After customers authenticate themselves and get access to the wallet, Paze also “pre-selects” the cards it thinks are most relevant for the consumer based on their historical e-commerce behaviour.
Another distinctive feature of Paze is the way it treats card numbers.
“When we take the card numbers from the participating financial institutions, we immediately swipe them for a network token,” Anderson says, “which means we are not storing the actual card number, but rather the network token – something that Visa, Mastercard and other payment networks have built over the last eight or nine years.”
He explains that network tokens come with a number of security and experience benefits that card numbers don’t have, including the ability to make every transaction unique.
The tokens are stored as 16-digit numbers, and at the point of transaction, Paze combines the token with a 20-byte cryptogram to create a “long, random” number to enhance its security.
“If anything is compromised at any point in the travel of that data across the internet, it is useless to anybody who gets a hold of it,” Anderson explains.
As it stands
Paze is currently in the “first wave” of its rollout, testing its technology with the “tens of thousands” of wallets it has built for the employees of its owner banks.
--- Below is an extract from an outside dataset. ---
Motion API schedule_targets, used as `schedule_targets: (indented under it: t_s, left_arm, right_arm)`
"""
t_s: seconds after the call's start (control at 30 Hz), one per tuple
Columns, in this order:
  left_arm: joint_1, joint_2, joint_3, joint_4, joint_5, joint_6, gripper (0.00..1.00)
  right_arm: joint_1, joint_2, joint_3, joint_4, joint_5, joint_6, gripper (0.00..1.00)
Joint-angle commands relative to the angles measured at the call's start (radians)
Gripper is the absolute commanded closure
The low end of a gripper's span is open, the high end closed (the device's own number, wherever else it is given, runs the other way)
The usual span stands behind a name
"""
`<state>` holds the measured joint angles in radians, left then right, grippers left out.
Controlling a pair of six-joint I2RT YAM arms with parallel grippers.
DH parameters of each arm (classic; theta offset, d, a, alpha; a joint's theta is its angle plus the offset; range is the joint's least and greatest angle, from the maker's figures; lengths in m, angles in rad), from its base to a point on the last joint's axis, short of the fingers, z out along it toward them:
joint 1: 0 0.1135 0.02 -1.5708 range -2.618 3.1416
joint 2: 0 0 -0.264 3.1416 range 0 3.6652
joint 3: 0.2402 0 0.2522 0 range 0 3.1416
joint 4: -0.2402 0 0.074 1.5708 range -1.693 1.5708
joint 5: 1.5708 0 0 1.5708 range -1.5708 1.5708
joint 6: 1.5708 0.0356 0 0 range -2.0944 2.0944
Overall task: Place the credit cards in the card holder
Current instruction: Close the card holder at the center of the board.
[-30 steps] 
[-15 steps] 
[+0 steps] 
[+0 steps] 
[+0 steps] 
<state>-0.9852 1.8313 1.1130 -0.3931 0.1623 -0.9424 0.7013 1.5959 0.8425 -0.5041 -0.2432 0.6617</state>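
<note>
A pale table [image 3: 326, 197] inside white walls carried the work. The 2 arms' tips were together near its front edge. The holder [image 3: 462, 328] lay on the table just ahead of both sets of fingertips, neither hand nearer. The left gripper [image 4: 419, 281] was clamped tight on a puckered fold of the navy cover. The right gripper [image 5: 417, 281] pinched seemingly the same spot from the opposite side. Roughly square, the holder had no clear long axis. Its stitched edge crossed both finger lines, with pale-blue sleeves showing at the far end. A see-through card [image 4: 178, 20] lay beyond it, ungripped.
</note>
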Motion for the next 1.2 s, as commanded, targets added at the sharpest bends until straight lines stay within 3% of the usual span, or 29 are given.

Anderson states that a full rollout is still a few months away, with plans to launch in all US states in Q1 2024. However, he adds that the firm will be launching in one state this year, without naming which one it’s going to be.
“We had contemplated doing the rollout this year, but felt it was more prudent to take a bit of a step back and make sure everything has been working as planned,” he says.
“This is a very large initiative – we are owned by seven of the largest banks. We have a big responsibility to make sure we’re delivering a great user experience for the consumers and so we decided to wait till early next year for the full rollout.”
Navigating the market
Anderson notes the presence of Big Tech players in the market, but claims that what sets Paze apart is its “tight connection” to a consumer’s existing financial institution.
“With consumers, there is a high degree of trust with the financial institution, which makes sense because it’s a place where people send their paycheques, and a place you go to get a mortgage and buy a house,” he says.
“There is going to be competition and we’re not running away from that. But we do think being owned by some of the leading financial institutions in North America gives us the ability to do things a little different.”
As Paze inches closer to its launch, the team has plenty of work on its hands. With ambitions of being accessible to any and every US consumer and merchant, Anderson says the focus is to establish relationships with companies “that can get us access to the mid-tail and the long-tail of financial institutions”.
To entice merchants and issuers alike, build out its network, and sell itself as a feature that comes rolled in with cards and financial institutions, Paze says it will not be charging any fees for at least the next few years.
“We’ve also got to continue increasing our merchant coverage to the point where everybody who accepts cards accepts Paze,” Anderson concludes.